Give the data back exactly. Leave out any images.
==============================
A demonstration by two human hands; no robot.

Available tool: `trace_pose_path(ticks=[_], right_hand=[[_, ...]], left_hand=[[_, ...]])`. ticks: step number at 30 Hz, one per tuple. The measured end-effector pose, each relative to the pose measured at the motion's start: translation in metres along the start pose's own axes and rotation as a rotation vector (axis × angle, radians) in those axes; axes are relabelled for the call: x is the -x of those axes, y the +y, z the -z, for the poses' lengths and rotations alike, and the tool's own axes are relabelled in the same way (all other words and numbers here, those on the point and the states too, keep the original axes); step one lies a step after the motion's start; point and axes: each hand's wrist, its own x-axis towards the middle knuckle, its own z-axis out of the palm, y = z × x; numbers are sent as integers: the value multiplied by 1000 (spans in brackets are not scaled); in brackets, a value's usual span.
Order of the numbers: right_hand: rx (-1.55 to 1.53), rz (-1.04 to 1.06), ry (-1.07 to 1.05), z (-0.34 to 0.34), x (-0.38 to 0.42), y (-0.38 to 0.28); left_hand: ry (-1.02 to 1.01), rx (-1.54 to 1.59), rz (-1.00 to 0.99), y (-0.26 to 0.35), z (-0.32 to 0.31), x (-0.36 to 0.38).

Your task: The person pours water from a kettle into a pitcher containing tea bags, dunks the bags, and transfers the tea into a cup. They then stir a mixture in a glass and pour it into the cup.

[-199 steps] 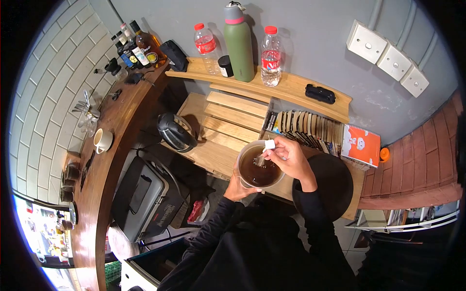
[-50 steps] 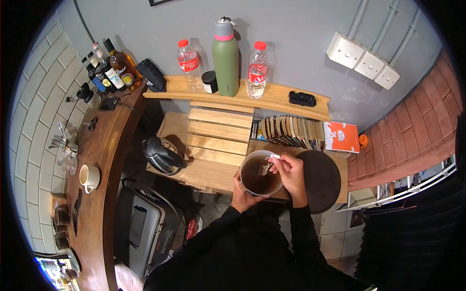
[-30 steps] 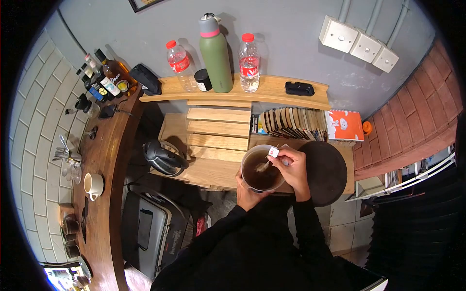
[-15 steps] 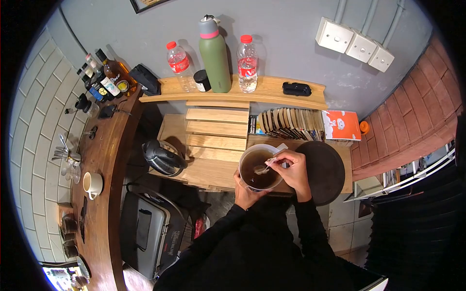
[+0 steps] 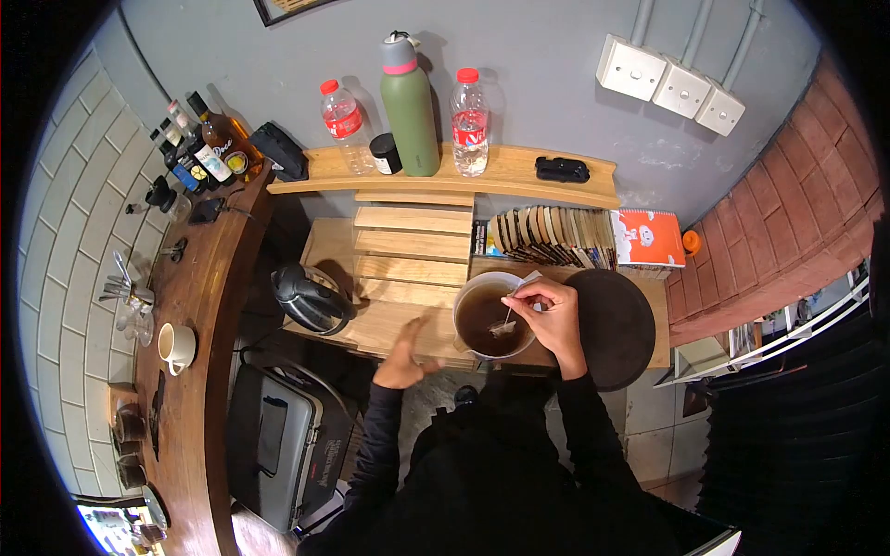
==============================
Worked solution:
A demonstration by two human hands; no robot.

Available tool: `trace_pose_path(ticks=[_], right_hand=[[_, ...]], left_hand=[[_, ...]])`. ticks: step number at 30 Hz, one per tuple. The measured end-effector pose, each relative to the pose measured at the motion's start: translation in metres along the start pose's own axes and rotation as a rotation vector (axis × angle, radians) in those axes; axes are relabelled for the call: x is the -x of those axes, y the +y, z the -z, for the poses' lengths and rotations alike, and the tool's own axes are relabelled in the same way (all other words and numbers here, those on the point and the states too, keep the original axes); step one lies a step after the motion's start; point and axes: each hand's wrist, its own x-axis towards the middle knuckle, its own z-axis out of the palm, y = z × x; numbers are sent as integers: the value multiplied by 1000 (spans in brackets are not scaled); in brackets, a value's usual span.
Order of the numbers: right_hand: rx (-1.55 to 1.53), rz (-1.04 to 1.06), ry (-1.07 to 1.05), z (-0.34 to 0.34), x (-0.38 to 0.42), y (-0.38 to 0.28); left_hand: ry (-1.02 to 1.01), rx (-1.54 to 1.59), rz (-1.00 to 0.99), y (-0.26 to 0.35), z (-0.32 to 0.31), x (-0.36 to 0.38).

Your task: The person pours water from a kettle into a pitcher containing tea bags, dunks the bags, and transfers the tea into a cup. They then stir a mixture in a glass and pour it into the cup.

[-199 steps] 
[-50 steps] 
[-30 steps] 
[-15 steps] 
[+0 steps] 

What the exercise asked for is now done.